# Activity
Set down exactly the lines from the one containing "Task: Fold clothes" through the last line of the data below, and no others.

# Data
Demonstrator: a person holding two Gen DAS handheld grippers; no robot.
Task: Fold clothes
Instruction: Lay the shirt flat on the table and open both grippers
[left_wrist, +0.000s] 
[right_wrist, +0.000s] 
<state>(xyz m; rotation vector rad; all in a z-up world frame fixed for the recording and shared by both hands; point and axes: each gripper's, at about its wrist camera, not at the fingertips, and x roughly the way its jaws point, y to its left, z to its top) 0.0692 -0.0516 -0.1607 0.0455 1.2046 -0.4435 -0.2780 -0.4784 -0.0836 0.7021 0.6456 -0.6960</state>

# Completed exercise
Task: Fold clothes
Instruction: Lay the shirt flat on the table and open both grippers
[left_wrist, +0.000s] 
[right_wrist, +0.000s] 
<state>(xyz m; rotation vector rad; all in a z-up world frame fixed for the recording and shared by both hands; point and axes: each gripper's, at about its wrist camera, not at the fingertips, and x roughly the way its jaws point, y to its left, z to its top) 0.0692 -0.0516 -0.1607 0.0455 1.2046 -0.4435 -0.2780 -0.4784 -0.0836 0.7021 0.6456 -0.6960</state>

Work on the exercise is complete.